> **What to work on**:
Below are the entries. Print only the lines starting at the one with "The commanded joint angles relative" and ending at the one with "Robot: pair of", exactly, with no pictures.

Dataset entries
- - - - - - -
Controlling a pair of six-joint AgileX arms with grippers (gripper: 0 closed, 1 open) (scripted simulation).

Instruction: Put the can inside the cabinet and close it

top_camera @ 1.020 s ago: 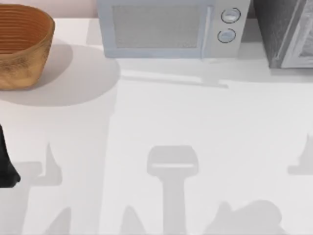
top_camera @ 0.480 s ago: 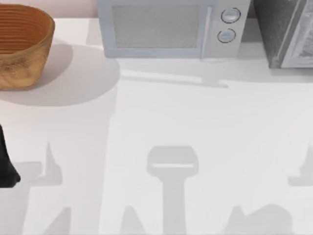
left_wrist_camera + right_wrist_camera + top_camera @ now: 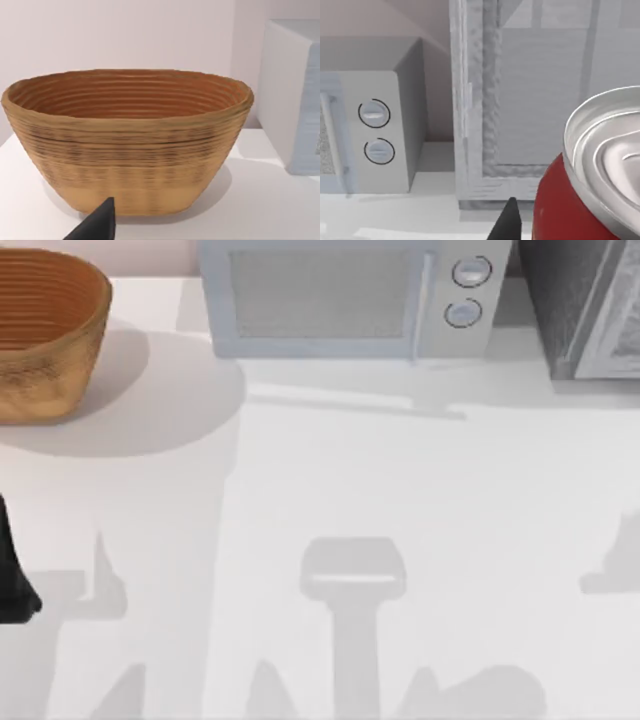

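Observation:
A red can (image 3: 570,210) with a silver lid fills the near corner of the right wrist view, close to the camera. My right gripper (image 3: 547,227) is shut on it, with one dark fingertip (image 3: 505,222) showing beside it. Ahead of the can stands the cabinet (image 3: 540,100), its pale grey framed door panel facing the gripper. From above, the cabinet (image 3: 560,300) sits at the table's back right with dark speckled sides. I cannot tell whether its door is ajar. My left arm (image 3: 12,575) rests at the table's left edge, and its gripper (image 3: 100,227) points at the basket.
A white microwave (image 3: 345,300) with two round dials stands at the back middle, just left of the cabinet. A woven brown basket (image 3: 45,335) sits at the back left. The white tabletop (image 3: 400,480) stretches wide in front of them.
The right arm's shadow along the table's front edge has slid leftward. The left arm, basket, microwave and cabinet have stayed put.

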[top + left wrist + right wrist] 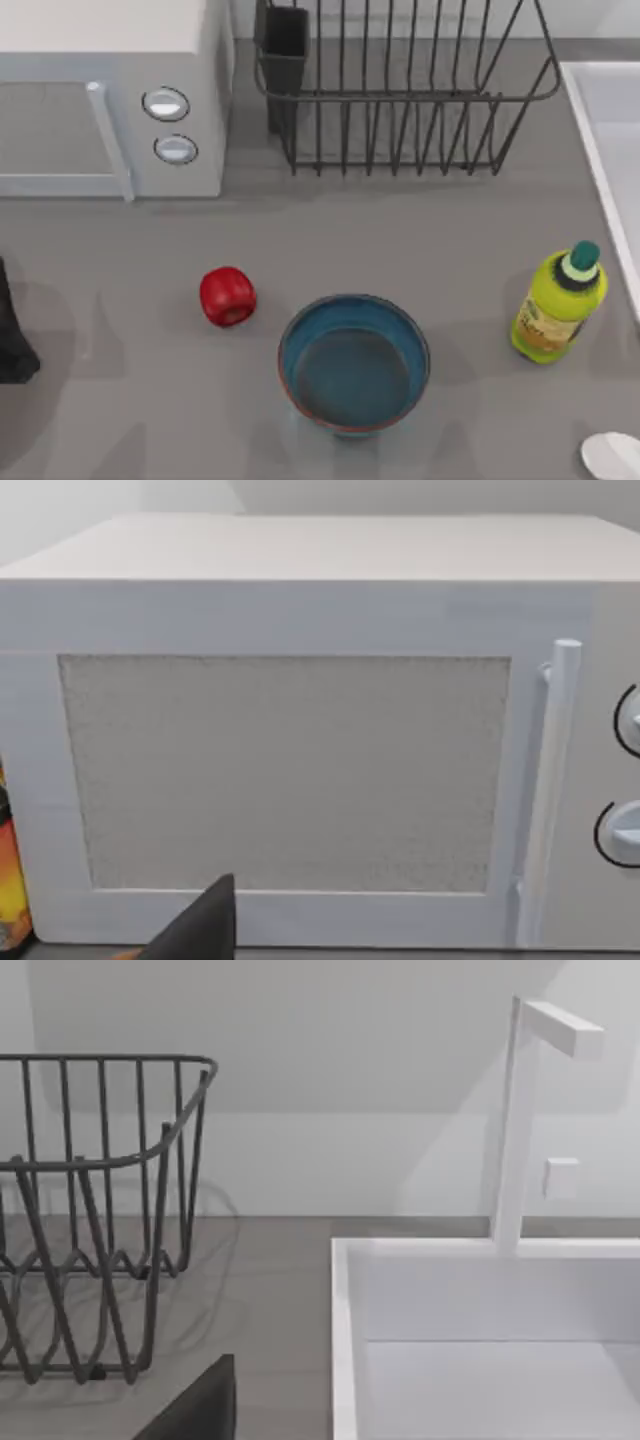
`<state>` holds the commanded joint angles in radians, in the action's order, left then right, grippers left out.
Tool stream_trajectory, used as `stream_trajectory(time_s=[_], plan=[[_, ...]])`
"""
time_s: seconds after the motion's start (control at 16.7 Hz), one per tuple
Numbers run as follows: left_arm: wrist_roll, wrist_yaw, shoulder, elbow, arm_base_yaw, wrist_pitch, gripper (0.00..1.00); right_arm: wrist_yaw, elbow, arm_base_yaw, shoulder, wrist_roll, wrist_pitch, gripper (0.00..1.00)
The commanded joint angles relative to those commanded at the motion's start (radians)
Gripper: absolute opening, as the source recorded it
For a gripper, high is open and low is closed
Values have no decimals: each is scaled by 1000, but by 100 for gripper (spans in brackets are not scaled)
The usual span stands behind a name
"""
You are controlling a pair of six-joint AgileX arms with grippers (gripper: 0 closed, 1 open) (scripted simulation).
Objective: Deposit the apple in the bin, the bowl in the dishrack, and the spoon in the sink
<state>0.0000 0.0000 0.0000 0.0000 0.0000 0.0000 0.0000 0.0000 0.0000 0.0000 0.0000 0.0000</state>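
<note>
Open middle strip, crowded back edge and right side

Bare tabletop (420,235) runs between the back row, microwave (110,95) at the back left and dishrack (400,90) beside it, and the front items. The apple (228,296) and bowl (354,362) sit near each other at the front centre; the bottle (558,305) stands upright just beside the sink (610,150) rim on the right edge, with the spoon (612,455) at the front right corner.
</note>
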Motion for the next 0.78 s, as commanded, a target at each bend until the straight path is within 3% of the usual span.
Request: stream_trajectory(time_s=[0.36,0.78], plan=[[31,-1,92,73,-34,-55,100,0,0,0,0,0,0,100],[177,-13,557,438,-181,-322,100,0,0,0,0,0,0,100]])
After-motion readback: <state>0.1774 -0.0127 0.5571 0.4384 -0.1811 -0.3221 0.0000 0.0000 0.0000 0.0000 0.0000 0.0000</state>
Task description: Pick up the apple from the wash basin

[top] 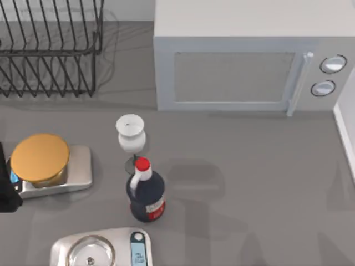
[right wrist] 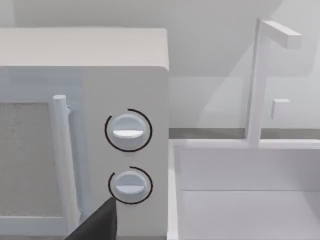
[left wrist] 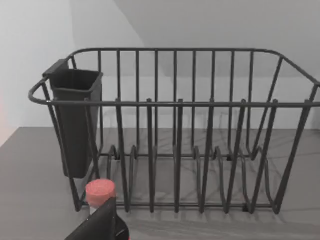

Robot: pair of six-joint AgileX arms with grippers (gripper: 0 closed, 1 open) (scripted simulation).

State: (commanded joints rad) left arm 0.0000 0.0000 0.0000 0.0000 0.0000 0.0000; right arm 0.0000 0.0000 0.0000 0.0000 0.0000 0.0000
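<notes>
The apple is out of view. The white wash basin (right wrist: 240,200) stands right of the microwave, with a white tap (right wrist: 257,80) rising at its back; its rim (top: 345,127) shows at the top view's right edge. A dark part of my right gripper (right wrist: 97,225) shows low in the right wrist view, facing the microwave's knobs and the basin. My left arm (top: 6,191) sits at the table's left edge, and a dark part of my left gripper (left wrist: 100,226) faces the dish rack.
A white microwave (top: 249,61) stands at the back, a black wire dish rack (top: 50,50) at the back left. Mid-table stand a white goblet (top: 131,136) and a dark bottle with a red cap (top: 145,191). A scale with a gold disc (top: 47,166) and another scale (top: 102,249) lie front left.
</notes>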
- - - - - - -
> **The answer**:
The commanded joint angles relative to those commanded at the motion's start (radians)
Gripper: absolute opening, as the source recorded it
For a gripper, high is open and low is closed
Values have no decimals: each is scaled by 1000, but by 100 for gripper (spans in brackets are not scaled)
The usual span stands behind a name
"""
You are controlling a pair of six-joint AgileX arms with grippers (gripper: 0 closed, 1 open) (scripted simulation).
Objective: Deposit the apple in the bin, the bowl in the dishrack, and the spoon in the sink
<state>0.0000 0.0000 0.0000 0.0000 0.0000 0.0000 0.0000 0.0000 0.0000 0.0000 0.0000 0.0000</state>
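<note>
Open middle strip, crowded back edge and right side

Bare tabletop (420,235) runs between the back row, microwave (110,95) at the back left and dishrack (400,90) beside it, and the front items. The apple (228,296) and bowl (354,362) sit near each other at the front centre; the bottle (558,305) stands upright just beside the sink (610,150) rim on the right edge, with the spoon (612,455) at the front right corner.
</note>
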Motion for the next 0.78 s, as commanded, a target at each bend until the straight path is within 3% of the usual span.
Request: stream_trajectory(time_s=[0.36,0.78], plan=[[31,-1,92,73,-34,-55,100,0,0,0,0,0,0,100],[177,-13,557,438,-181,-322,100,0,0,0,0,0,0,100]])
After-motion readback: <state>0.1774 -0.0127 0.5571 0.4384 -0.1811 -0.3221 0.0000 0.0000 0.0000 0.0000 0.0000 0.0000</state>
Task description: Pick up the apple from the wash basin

[top] 
[right wrist] 
[left wrist] 

Robot: pair of six-joint AgileX arms with grippers (gripper: 0 closed, 1 open) (scripted simulation).

There is nothing more to this answer.